Reputation: 431
I'm working with some numbers that would be far too large for PHP to handle (IPv6 addresses in binary), so to work around this I've formulated a function to convert the addresses to/from binary strings (literally just a string of 1s and 0s). However, when it comes to subnet calculations the easiest way I know how to do this is to use binary math. I have no idea how I'd use binary math in this instance since I'm technically dealing with strings, not binary numbers. Is there any way I can do binary math with a string representation of a binary number?
Upvotes: 1
Views: 221
Reputation: 431
The answer was actually simple once I thought about it. I just wrote my own function to split the array into 32-character segments (to allow for 32-bit system compatibility, since 2^32 is the highest an integer can be on a 32-bit PHP implementation), perform the operation on each segment, and piece it back together afterward. However, the function enforces a binary string length of 128 (padding shorter ones if they're passed in) which is all I need. It could be easily reworked to allow any length of binary string.

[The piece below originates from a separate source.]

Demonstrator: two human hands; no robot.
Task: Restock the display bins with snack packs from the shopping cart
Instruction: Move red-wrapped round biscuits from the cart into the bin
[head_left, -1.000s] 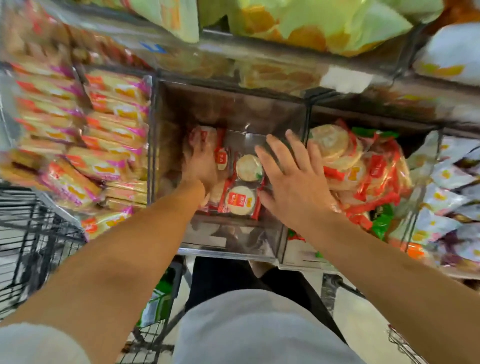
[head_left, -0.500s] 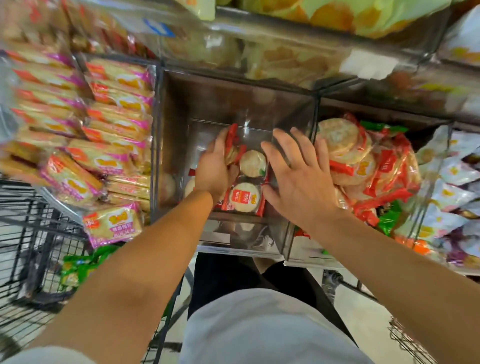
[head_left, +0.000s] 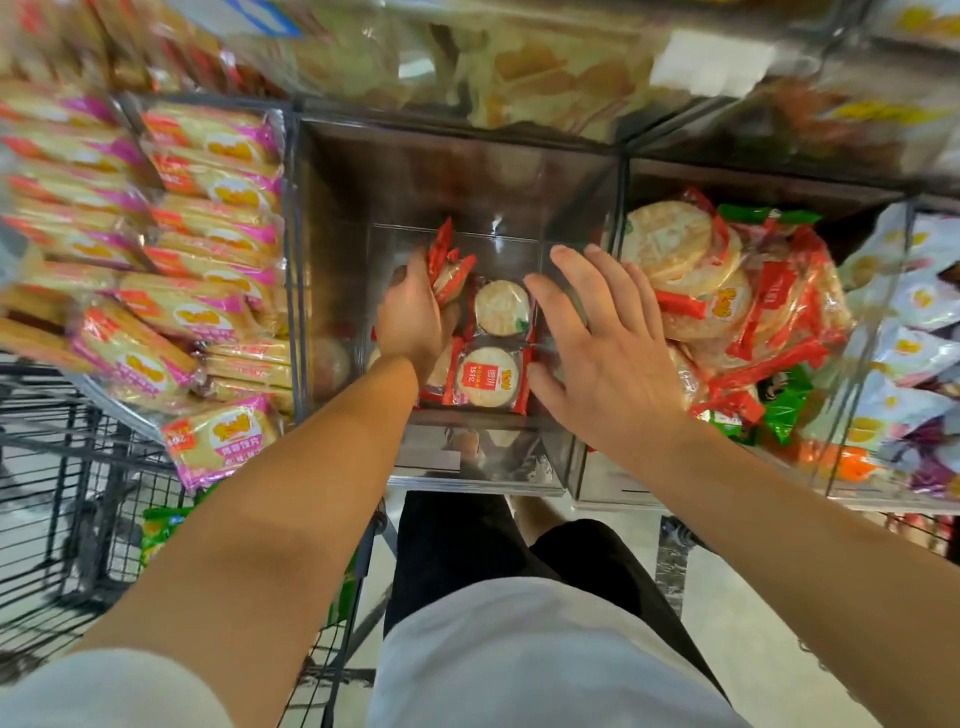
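With our left hand (head_left: 410, 317) gripping red snack packs (head_left: 448, 265) and our right hand (head_left: 602, 343) spread empty, we should lay them flat beside the packs in the clear bin (head_left: 467, 467).

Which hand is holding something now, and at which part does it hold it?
The left hand grips red-wrapped rice cracker packs by their lower ends; the tops stick up. The right hand is spread open and holds nothing.

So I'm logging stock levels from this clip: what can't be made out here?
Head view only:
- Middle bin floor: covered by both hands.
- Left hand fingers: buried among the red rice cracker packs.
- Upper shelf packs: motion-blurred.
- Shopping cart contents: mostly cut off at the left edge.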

Here is the function:
function ipm_binmath($a, $b, $operand){
$binregex = "/\b[01]*\b/";
if (strlen($a) > 128 || strlen($b) > 128){
throw new Exception("ipm_binmath accepts binary strings no greater than 128 characters.");
}
preg_match($binregex, $a, $amatches);
preg_match($binregex, $b, $bmatches);
if ($amatches[0] != $a){
throw new Exception("Invalid data passed to ipm_binmath - \$a is not a binary string.");
}
if ($bmatches[0] != $b){
throw new Exception("Invalid data passed to ipm_binmath - \$b is not a binary string.");
}
$aarr = str_split(str_pad($a, 128, "0", STR_PAD_LEFT), 32);
$barr = str_split(str_pad($b, 128, "0", STR_PAD_LEFT), 32);
$ret = "";
for ($i=0; $i<4; $i++){
switch (strtoupper(trim($operand))){
case "AND":
$ret .= str_pad(decbin((bindec($aarr[$i]) & bindec($barr[$i]))), 32, "0", STR_PAD_LEFT);
break;
case "OR":
$ret .= str_pad(decbin((bindec($aarr[$i]) | bindec($barr[$i]))), 32, "0", STR_PAD_LEFT);
break;
case "XOR":
$ret .= str_pad(decbin((bindec($aarr[$i]) ^ bindec($barr[$i]))), 32, "0", STR_PAD_LEFT);
break;
default:
throw new Exception("Unsupported or invalid operand passed to ipm_binmath: '" . $operand . "'");
break;
}
}
return $ret;
}
Upvotes: 0
Reputation: 7795
When working with large binary numbers you could use the GMP extension. It accepts strings of arbitrary length as parameters.